Together, these findings imply that PTC596 induces SAC, thereby preventing mitotic exit followed by BMI-1 phosphorylation and translocation to the cytoplasm leading to the inhibition of its canonical function (H2AK119Ub levels) and its role in DNA damage sensing and resolution. This inhibition coincides with DNA damage and apoptosis in DIPG cells but not in normal cells, suggesting a survival role of BMI-1 in M phase in DIPG cells involving DDR.

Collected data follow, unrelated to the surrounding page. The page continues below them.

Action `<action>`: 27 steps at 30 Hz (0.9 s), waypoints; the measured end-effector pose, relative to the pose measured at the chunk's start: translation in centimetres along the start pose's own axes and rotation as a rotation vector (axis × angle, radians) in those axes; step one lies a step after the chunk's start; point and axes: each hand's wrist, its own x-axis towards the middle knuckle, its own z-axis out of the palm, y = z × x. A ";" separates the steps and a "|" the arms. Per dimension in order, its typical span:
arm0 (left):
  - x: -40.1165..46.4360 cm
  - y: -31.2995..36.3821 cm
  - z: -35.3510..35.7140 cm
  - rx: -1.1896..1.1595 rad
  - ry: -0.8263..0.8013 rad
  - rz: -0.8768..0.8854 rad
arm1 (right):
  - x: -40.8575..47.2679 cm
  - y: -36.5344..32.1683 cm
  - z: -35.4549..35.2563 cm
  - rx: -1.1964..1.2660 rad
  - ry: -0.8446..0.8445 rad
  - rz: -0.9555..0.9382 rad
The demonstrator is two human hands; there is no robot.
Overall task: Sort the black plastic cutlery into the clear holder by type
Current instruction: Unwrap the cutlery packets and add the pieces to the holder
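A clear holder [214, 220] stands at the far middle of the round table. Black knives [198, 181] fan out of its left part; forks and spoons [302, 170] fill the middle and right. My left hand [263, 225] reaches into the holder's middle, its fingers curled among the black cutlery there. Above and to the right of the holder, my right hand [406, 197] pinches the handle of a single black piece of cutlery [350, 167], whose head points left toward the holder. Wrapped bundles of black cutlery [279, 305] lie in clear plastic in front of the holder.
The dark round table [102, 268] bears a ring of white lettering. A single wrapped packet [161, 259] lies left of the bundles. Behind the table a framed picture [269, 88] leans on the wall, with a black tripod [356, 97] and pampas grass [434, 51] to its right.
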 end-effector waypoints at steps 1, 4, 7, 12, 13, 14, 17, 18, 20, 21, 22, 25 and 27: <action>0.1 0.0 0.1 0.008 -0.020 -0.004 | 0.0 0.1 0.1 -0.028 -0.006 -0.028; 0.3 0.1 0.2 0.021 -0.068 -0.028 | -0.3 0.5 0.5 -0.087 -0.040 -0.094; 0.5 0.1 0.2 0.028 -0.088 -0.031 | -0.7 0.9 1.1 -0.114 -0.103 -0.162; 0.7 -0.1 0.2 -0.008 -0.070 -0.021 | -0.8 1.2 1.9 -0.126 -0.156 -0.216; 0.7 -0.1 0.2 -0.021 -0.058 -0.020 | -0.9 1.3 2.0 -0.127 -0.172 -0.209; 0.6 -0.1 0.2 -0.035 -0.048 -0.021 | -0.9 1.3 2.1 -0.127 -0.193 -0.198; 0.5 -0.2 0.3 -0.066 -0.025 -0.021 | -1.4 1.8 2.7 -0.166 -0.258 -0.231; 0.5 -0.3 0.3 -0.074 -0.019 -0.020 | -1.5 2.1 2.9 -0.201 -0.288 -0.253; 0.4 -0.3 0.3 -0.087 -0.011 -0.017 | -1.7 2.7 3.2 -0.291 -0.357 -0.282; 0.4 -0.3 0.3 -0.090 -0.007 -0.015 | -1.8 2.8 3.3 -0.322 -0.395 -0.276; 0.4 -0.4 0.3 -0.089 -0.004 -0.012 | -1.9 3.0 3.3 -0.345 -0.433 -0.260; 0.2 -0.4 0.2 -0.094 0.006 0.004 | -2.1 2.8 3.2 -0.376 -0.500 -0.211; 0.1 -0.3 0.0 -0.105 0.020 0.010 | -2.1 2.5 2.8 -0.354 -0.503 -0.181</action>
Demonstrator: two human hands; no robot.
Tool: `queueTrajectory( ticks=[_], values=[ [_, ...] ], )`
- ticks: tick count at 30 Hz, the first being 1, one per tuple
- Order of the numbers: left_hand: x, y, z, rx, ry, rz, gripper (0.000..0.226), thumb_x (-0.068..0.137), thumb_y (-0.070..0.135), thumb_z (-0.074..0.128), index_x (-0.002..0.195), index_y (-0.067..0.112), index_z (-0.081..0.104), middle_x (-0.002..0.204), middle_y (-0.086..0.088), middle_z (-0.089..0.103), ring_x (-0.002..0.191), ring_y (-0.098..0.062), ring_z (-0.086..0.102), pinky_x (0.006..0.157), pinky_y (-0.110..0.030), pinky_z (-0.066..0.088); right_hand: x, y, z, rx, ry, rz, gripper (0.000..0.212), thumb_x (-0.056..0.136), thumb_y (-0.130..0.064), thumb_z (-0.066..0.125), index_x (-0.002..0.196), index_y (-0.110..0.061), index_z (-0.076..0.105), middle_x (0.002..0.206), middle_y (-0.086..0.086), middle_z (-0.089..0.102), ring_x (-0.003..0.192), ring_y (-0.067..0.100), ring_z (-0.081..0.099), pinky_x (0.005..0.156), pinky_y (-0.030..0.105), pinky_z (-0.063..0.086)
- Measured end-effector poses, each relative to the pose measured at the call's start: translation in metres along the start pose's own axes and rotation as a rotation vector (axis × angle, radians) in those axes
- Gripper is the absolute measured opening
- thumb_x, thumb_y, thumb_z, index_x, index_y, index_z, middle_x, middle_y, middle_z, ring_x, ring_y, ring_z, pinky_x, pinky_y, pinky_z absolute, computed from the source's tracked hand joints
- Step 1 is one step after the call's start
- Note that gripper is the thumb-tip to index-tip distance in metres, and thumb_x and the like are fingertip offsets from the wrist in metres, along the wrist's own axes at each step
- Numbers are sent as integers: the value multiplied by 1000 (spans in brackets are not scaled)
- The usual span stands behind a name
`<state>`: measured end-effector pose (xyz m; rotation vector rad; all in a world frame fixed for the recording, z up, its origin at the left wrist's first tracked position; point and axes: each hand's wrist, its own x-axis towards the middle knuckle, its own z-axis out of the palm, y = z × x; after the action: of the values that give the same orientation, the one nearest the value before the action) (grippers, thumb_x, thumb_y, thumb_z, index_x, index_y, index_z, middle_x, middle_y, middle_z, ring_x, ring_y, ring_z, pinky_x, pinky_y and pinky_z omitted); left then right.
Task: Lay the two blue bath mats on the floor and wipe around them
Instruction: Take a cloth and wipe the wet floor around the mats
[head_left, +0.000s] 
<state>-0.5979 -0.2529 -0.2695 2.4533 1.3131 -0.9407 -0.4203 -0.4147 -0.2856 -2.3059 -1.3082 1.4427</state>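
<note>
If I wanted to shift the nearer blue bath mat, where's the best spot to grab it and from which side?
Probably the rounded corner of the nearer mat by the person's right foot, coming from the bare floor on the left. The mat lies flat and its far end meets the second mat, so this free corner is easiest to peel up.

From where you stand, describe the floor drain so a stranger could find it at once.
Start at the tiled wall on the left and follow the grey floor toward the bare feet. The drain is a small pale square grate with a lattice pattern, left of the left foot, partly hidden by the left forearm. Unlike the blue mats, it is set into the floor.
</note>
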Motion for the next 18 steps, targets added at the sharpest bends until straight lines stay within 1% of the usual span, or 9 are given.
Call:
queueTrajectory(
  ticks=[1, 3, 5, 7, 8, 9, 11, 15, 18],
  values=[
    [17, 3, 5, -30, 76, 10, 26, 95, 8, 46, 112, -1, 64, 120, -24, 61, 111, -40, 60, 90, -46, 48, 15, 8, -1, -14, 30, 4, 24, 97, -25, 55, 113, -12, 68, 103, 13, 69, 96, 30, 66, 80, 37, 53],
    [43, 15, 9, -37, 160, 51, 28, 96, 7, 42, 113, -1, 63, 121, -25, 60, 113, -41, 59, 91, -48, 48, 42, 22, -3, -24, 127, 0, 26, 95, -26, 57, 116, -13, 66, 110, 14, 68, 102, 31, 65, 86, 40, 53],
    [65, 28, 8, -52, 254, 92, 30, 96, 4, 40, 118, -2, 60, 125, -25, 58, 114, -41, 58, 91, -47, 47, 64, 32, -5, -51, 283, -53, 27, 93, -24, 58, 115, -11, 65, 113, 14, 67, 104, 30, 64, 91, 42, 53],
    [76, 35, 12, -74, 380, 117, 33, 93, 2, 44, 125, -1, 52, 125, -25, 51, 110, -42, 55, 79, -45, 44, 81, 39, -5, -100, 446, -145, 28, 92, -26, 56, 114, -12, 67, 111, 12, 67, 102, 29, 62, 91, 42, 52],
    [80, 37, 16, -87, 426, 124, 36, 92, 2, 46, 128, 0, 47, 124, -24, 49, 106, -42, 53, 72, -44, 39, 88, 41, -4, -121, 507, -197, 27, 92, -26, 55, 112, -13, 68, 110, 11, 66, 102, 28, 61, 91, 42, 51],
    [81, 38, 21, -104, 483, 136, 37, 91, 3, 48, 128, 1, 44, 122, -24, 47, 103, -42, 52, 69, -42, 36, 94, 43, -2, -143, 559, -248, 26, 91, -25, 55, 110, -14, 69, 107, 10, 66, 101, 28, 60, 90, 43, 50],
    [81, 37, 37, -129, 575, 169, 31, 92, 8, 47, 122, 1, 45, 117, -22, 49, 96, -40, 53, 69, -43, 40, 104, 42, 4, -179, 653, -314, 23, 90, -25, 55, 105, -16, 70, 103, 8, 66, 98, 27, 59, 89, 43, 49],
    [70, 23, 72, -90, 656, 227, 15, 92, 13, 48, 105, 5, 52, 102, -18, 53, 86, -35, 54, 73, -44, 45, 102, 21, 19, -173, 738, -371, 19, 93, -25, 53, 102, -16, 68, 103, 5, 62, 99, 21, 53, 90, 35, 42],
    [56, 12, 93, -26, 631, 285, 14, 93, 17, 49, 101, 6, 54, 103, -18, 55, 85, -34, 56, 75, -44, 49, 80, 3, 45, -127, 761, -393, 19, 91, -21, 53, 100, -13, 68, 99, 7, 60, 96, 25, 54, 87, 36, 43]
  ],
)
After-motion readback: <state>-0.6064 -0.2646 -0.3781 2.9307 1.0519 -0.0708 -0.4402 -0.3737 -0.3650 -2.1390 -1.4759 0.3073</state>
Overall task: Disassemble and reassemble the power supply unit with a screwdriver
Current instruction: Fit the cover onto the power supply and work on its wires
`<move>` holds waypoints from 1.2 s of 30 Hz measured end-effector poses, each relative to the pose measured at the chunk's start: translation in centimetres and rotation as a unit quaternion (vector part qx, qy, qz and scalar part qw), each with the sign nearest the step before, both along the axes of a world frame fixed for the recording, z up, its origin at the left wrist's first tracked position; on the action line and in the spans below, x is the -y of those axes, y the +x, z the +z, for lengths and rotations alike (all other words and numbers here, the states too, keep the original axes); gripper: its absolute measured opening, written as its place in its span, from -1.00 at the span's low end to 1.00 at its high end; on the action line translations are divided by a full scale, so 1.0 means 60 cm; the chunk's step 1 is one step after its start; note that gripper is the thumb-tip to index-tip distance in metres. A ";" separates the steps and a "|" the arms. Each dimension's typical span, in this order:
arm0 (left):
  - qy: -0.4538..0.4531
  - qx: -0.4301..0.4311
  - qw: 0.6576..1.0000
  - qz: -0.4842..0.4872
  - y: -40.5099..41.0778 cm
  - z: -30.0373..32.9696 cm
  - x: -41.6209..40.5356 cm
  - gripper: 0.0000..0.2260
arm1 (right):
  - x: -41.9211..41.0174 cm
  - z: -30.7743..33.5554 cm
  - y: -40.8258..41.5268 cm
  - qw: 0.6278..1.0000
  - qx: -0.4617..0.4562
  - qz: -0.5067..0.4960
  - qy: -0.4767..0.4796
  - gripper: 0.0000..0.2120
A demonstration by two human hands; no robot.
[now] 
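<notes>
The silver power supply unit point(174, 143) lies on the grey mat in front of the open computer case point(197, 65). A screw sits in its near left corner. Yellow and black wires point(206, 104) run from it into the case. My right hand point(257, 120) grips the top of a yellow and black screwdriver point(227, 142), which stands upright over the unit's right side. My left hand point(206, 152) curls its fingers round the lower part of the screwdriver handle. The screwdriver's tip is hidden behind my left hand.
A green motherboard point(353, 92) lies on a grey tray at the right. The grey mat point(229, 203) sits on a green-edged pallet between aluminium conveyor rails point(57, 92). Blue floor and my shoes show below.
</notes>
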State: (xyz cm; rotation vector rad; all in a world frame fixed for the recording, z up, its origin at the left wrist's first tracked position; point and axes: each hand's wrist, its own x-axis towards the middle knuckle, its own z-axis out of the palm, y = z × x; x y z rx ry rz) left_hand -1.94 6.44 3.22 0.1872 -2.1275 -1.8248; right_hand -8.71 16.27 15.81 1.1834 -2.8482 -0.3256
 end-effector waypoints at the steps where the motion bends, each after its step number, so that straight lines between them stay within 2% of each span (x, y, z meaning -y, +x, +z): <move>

These results prompted us to investigate the effect of BMI-1 inhibition in DDR kinetics. H2AX phosphorylation, leading to γH2AX, is an early step of DDR. γH2AX is a robust marker of DSBs that we used to monitor DDR and DSB repair. The extent of DNA damage and the kinetics of γH2AX foci formation and resolution were evaluated. Upon treatment of DIPG cells with PTC596 and 5 Gy of ionizing radiation (IR), both the appearance (at 10 minutes) and disappearance (at 24 hours) of γH2AX foci were delayed compared with the IR only–treated cells, indicative of delayed sensing and repair of IR-induced DNA damage in the presence of PTC596 (Fig. 3G and H). Moreover, the size of unresolved γH2AX foci (at 24 hours) in DIPG cells treated with PTC596 and IR was larger compared with those of IR only–treated cells (Fig. 3H), indicative of persistent unrepaired DNA damage.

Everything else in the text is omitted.